In [1]:
import numpy as np
import torch
import random
from datetime import datetime

seed = 1234
torch.manual_seed(seed)
torch.cuda.manual_seed(seed)
np.random.seed(seed)
random.seed(seed)
torch.backends.cudnn.deterministic = True
torch.backends.cudnn.benchmark = False

In [2]:
# experimental configuration
data_dir = '../data/cifar10'
batch_size_train = 512
batch_size_test = 512
learning_rate = 0.01
momentum = 0.0 # momentum used in SGD optimizer, defaults to be 0.0
epochs = 200
stop_criterion = 0.01
log_interval = 1
num_workers = 4
gpu_id = 0
device = torch.device(f'cuda:{gpu_id}' if torch.cuda.is_available() else 'cpu')

In [3]:
# define the dataloader
import torchvision.transforms as transforms
import torchvision.datasets as datasets
from torch.utils.data import DataLoader

NRM  = transforms.Normalize(mean=[0.485, 0.456, 0.406], std=[0.229, 0.224, 0.225])
TT   = transforms.ToTensor()
transform = transforms.Compose([TT, NRM])
train_set = datasets.CIFAR10(root=data_dir, train=True, transform=transform, download=True)
test_set = datasets.CIFAR10(root=data_dir, train=False, transform=transform, download=True)
train_loader = DataLoader(train_set, batch_size=batch_size_train, shuffle=True, num_workers=num_workers, pin_memory=True, drop_last=True)
test_loader = DataLoader(test_set, batch_size=batch_size_test, shuffle=False, num_workers=num_workers, pin_memory=True, drop_last=True)

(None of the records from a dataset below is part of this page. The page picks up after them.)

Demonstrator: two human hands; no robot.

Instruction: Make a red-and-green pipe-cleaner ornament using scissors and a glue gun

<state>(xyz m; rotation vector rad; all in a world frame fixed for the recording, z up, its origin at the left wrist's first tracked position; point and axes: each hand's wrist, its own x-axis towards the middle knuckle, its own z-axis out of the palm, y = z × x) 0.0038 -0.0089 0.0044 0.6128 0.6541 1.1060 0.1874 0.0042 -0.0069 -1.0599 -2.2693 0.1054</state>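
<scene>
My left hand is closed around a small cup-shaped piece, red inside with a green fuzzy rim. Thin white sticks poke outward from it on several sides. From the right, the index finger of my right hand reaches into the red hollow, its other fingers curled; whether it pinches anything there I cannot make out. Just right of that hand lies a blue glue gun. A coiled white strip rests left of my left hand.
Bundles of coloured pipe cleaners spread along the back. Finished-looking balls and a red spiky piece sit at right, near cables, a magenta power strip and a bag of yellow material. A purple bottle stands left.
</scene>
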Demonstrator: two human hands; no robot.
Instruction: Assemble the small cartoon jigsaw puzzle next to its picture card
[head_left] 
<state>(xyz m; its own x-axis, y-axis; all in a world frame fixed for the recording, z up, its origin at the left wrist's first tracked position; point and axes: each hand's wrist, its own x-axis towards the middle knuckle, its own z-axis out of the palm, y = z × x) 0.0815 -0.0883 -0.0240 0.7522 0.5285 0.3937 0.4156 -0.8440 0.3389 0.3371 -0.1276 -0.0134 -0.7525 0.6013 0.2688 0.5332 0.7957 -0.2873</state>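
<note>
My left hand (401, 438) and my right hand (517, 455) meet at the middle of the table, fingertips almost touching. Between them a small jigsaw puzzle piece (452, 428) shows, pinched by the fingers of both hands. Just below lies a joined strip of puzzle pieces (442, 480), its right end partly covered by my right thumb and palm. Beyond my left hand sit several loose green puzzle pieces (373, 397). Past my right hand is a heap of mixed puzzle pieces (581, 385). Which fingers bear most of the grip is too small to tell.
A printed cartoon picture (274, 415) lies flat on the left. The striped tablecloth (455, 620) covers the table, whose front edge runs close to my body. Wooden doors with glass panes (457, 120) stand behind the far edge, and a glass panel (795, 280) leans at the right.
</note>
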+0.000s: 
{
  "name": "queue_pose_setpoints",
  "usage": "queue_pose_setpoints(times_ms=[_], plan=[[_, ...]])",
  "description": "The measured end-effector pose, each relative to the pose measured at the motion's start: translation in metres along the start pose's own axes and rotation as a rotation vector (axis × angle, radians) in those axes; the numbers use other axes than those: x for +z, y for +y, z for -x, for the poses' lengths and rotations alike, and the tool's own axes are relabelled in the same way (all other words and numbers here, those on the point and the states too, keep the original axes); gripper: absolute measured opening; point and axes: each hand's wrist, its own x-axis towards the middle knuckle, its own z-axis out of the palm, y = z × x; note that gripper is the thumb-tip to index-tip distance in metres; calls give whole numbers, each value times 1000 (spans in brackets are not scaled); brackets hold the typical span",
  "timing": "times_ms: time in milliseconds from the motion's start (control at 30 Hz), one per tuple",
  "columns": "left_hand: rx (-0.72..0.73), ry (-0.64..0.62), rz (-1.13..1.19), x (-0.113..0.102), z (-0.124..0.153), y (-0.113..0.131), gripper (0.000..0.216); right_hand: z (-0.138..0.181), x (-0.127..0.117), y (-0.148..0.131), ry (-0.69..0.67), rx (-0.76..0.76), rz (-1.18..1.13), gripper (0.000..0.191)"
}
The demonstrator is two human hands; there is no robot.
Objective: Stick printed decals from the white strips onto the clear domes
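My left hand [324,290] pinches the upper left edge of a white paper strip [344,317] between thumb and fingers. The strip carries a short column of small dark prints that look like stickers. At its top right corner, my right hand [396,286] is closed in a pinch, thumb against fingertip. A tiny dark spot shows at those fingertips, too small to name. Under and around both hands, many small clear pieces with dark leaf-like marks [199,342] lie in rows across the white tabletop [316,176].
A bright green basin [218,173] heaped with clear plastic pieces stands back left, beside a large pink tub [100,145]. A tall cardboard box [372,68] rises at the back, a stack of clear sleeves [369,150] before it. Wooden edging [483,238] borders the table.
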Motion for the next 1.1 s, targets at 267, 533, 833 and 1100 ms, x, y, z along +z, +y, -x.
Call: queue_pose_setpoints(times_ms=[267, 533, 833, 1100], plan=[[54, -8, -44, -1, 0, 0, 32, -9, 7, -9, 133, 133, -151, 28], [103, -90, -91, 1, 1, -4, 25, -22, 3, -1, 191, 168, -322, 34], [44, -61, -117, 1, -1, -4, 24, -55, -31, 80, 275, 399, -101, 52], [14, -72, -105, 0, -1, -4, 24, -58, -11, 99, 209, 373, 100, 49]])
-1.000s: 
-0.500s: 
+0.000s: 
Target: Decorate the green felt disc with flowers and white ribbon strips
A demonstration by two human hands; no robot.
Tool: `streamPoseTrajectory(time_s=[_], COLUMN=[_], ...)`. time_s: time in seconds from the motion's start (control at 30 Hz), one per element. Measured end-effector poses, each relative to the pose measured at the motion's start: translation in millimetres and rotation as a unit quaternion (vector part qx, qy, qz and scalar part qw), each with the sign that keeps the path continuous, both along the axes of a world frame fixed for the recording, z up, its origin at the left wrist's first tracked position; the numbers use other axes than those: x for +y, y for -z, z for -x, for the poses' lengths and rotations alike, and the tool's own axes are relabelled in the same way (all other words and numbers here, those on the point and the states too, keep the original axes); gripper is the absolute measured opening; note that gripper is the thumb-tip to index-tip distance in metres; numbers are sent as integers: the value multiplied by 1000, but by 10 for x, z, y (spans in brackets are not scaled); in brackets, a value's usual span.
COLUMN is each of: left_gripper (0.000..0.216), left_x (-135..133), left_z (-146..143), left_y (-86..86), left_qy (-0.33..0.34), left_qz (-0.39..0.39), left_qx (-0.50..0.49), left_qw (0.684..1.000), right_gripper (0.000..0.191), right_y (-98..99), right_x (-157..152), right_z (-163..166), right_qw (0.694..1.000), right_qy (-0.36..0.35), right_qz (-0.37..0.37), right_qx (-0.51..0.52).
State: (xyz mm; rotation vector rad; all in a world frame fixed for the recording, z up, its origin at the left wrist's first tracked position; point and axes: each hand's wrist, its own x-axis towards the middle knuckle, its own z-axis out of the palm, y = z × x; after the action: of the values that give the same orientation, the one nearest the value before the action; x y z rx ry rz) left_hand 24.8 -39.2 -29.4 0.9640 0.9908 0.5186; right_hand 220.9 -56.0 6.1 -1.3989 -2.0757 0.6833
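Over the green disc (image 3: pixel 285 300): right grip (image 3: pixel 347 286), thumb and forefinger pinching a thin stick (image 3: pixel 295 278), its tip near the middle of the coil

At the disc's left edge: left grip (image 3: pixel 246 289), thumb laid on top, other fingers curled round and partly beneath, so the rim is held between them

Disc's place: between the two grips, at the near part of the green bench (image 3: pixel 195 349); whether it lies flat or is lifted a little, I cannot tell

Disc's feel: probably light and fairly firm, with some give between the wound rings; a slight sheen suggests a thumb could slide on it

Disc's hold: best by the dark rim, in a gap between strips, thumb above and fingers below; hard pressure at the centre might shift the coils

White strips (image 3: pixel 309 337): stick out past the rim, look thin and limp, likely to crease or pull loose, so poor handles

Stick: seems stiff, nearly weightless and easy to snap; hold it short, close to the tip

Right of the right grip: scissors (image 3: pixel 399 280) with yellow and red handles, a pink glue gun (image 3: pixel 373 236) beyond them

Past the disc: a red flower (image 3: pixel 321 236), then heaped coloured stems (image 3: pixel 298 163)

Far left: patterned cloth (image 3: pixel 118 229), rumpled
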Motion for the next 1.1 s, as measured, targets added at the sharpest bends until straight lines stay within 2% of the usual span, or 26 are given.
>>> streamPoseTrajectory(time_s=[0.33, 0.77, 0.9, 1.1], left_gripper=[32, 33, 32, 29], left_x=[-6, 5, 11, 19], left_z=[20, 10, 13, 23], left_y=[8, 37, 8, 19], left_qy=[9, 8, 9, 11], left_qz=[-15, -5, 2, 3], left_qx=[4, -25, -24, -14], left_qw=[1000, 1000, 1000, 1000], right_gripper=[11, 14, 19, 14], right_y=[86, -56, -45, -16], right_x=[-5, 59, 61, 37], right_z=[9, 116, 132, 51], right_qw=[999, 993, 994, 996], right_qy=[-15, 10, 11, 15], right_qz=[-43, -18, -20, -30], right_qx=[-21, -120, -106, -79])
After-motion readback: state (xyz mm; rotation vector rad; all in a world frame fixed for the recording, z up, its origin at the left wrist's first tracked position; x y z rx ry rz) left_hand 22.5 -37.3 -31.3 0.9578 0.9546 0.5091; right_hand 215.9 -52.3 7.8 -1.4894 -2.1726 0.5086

Files already downloaded and verified
Files already downloaded and verified


In [4]:
# define the model
import torch.optim as optim
import torch.nn as nn
from resnet import resnet18

net = resnet18(num_classes=10).to(device)
optimizer = optim.SGD(params=net.parameters(), lr=learning_rate, momentum=momentum)
loss_function = nn.CrossEntropyLoss(reduction='none')

In [5]:
# evaluation function
def model_test(net, eval_loader, loss_function, device):
    net.eval()
    test_loss = 0.0
    correct = 0.0
    loss_vec = []
    with torch.no_grad():
        for data, target in eval_loader:
            data, target = data.to(device), target.to(device)
            output = net(data)
            loss = loss_function(output, target)
            loss_vec.append(loss.data)
            test_loss += loss.sum()
            pred = output.argmax(dim=1, keepdim=True)  # get the index of the max log-probability
            correct += pred.eq(target.view_as(pred)).sum()
    loss_vec = torch.hstack(loss_vec)
    if loss_vec.is_cuda:
        loss_vec = loss_vec.cpu()
    return correct.item() / len(eval_loader.dataset), test_loss.item() / len(eval_loader.dataset), loss_vec

In [6]:
# train a model
loss_vec_trace_train = []
trace_gap = []
for epoch in range(epochs):
    if epoch % log_interval == 0:
        train_acc, train_loss, train_loss_vec = model_test(net, train_loader, loss_function, device)
        test_acc, test_loss, _ = model_test(net, test_loader, loss_function, device)
        loss_vec_trace_train.append(train_loss_vec)
        trace_gap.append(train_acc-test_acc)
        print(f'Epoch {epoch}, train_acc/train_loss: {train_acc:.4f}/{train_loss:.4f}, test_acc/test_loss: {test_acc:.4f}/{test_loss:.4f}')
    if train_loss <= stop_criterion:
        break
    net.train()
    for data, target in train_loader:
        data, target = data.to(device), target.to(device)
        output = net(data)
        loss = loss_function(output, target).mean()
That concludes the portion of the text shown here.